#### Task brief:
Determine how many lines below contain the word "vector", then write that number by itself.

#### Record set:
• • • • •

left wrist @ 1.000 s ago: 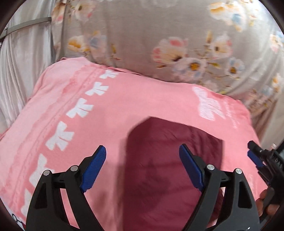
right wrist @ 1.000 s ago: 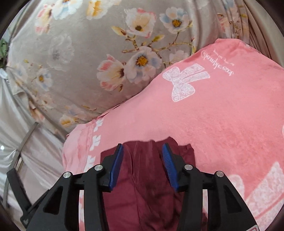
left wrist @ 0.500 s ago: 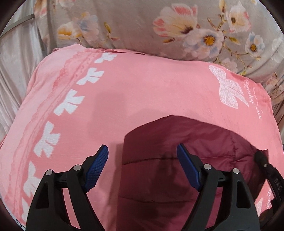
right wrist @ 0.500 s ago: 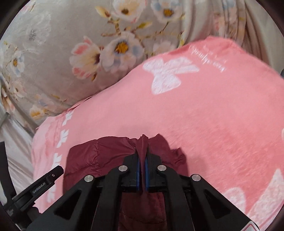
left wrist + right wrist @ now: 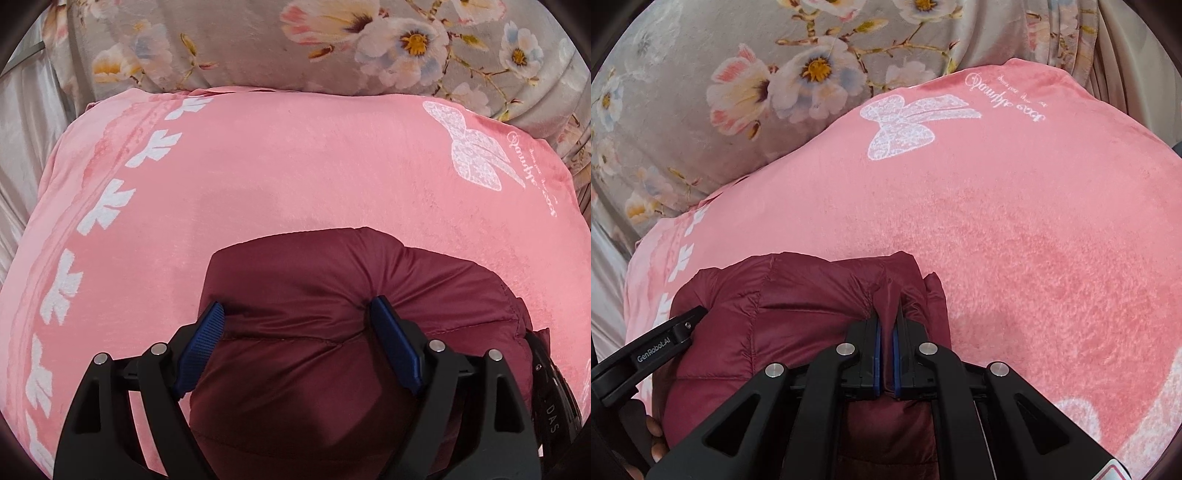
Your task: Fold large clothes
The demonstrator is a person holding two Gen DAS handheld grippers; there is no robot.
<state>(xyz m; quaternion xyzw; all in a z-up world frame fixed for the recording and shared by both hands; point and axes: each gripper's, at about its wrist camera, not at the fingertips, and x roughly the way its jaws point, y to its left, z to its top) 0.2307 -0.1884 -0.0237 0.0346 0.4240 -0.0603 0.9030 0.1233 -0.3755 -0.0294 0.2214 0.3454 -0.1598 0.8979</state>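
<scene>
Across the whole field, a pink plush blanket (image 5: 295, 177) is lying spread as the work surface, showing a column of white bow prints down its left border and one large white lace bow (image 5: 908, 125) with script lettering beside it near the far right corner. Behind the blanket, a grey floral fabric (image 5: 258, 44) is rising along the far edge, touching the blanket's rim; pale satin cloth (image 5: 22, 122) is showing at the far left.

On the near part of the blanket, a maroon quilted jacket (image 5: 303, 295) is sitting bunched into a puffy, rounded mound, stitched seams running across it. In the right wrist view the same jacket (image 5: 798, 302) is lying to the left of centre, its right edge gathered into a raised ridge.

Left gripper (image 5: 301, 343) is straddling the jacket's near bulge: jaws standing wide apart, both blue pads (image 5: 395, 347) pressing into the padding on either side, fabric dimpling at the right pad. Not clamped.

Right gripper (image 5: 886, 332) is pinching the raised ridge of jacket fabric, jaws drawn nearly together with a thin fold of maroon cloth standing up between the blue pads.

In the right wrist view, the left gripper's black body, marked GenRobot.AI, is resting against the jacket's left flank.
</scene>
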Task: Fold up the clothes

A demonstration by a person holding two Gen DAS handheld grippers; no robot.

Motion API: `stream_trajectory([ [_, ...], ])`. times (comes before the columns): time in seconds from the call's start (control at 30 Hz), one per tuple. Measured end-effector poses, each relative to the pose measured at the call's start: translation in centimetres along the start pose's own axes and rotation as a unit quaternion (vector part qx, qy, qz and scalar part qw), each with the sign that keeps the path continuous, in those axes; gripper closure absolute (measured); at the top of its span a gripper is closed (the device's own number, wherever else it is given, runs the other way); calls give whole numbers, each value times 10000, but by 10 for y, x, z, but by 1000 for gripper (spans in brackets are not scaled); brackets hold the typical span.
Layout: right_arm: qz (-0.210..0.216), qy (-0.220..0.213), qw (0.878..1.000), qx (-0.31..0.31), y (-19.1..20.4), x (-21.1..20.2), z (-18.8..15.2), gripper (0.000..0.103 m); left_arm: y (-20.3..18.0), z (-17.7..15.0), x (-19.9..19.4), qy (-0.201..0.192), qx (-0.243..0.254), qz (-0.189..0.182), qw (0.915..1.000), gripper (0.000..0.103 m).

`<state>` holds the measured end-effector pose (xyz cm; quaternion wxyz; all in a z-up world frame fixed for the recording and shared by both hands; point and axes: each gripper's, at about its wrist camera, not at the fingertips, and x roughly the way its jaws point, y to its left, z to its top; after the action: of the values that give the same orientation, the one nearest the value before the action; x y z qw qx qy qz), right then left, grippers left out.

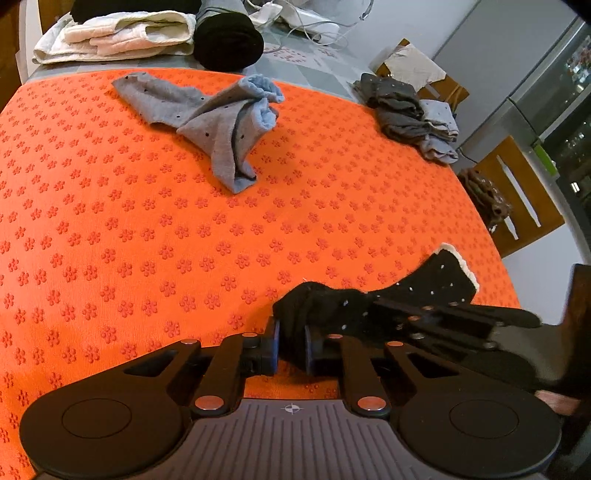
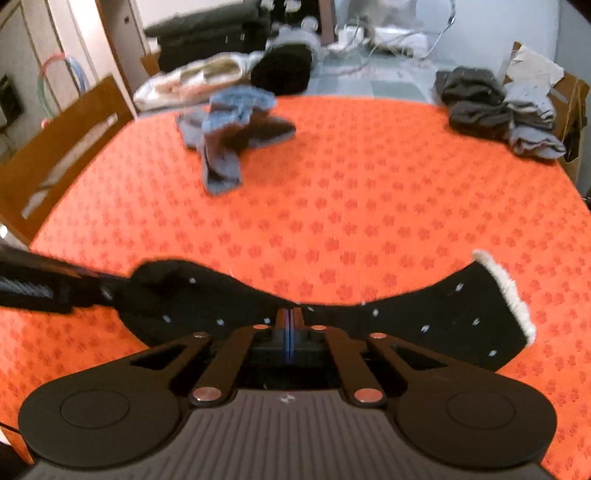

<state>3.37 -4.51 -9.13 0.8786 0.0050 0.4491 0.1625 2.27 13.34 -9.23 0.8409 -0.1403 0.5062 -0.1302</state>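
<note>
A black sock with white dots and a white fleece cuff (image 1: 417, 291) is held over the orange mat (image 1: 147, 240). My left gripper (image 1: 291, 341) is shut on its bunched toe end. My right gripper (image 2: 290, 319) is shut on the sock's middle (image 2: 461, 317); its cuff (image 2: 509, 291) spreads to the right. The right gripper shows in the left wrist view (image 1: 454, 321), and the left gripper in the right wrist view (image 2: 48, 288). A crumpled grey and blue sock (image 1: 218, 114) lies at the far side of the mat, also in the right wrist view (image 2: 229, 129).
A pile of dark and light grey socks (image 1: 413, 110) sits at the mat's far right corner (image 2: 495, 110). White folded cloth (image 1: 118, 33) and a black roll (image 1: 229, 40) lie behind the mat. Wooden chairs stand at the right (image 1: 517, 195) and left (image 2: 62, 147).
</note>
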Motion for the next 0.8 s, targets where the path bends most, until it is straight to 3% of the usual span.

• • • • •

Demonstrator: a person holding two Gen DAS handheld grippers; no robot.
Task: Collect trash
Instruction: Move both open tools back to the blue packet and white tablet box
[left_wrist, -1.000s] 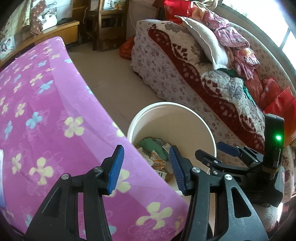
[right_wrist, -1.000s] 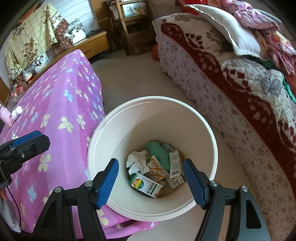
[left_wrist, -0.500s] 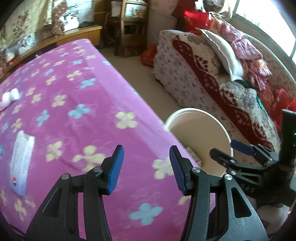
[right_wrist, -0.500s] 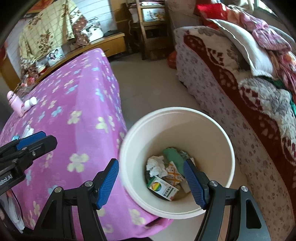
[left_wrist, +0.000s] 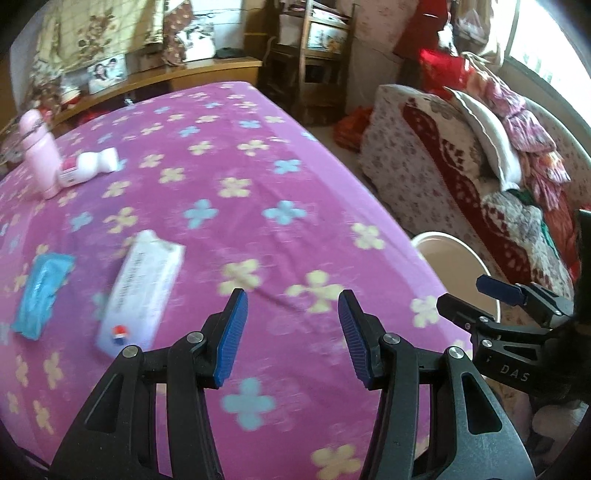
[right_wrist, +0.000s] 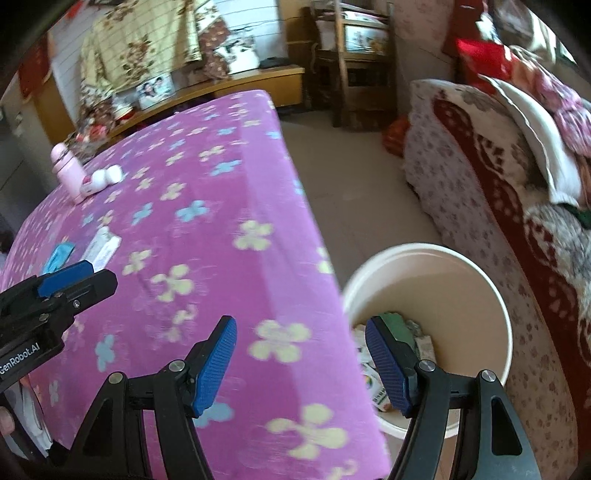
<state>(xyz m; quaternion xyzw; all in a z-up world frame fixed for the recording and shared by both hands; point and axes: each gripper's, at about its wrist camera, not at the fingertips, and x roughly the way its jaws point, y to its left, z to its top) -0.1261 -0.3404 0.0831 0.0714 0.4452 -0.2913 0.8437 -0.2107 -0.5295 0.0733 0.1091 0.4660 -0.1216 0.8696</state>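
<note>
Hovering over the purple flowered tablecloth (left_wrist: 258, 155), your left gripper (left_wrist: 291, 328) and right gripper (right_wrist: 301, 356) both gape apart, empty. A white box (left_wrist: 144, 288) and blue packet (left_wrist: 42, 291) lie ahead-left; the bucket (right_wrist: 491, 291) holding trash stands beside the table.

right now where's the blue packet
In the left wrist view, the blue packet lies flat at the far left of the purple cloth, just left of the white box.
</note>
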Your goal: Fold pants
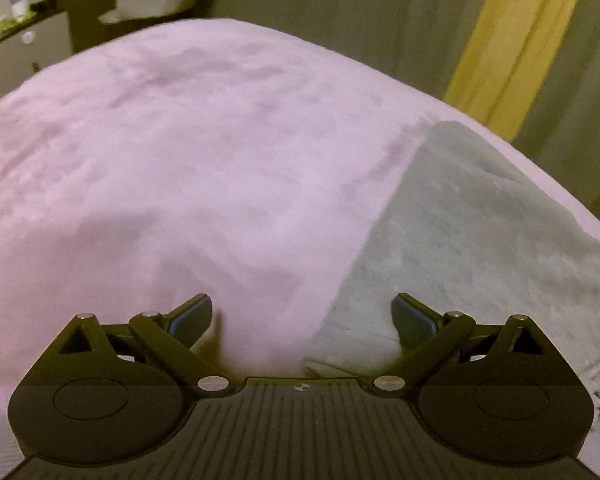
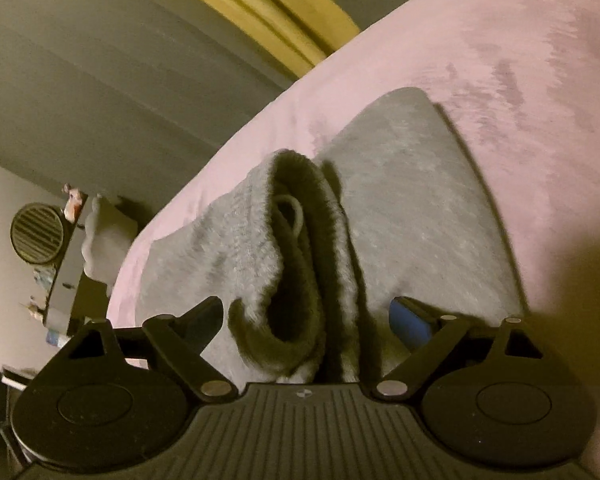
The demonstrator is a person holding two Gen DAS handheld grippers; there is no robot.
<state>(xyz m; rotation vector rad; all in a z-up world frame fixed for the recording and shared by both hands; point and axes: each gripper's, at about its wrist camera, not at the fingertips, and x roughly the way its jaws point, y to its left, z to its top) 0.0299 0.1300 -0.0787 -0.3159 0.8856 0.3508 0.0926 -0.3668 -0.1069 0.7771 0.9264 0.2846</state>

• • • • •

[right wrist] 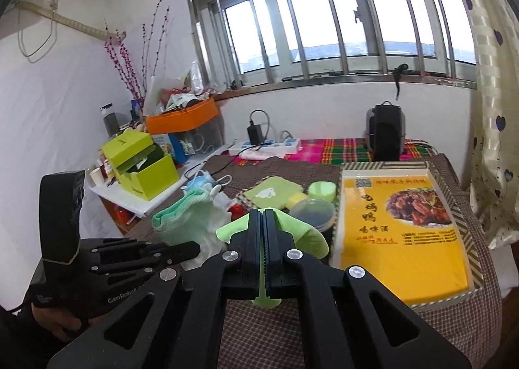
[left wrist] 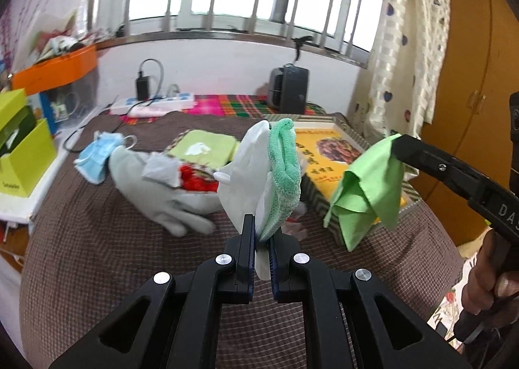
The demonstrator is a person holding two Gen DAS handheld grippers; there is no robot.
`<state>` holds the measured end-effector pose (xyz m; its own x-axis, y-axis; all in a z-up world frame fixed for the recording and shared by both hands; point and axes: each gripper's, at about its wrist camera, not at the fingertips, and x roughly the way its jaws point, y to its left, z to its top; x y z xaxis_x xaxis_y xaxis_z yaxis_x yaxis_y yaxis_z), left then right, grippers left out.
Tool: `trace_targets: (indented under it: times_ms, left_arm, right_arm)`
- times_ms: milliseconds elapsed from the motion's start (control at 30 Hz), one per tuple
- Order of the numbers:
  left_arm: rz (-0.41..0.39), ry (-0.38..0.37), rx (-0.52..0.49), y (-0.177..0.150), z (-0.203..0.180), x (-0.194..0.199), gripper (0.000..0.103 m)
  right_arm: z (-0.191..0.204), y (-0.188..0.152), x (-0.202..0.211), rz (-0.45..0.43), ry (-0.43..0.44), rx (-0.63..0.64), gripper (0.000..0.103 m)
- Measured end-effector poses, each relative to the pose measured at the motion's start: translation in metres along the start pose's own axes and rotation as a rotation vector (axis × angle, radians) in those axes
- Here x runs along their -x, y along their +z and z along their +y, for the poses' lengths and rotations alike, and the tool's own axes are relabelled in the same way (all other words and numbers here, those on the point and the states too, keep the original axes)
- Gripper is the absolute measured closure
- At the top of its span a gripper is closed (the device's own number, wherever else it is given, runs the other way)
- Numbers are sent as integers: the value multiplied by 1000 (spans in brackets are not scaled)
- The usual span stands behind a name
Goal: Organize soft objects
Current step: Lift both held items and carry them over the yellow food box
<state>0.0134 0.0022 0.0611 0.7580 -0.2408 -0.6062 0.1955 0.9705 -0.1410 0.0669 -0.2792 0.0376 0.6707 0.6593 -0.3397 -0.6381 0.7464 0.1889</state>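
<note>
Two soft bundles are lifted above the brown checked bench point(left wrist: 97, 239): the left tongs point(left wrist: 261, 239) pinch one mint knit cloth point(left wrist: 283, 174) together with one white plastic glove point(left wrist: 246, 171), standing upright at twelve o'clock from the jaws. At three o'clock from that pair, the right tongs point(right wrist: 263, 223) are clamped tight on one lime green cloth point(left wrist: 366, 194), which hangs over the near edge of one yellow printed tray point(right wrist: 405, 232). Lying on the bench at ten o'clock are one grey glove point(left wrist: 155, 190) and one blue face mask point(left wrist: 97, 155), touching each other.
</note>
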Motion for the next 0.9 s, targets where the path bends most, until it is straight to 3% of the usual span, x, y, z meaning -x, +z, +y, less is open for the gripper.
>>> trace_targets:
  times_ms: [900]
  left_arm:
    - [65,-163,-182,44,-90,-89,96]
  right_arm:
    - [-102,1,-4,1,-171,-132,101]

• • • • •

#### Solved exercise:
3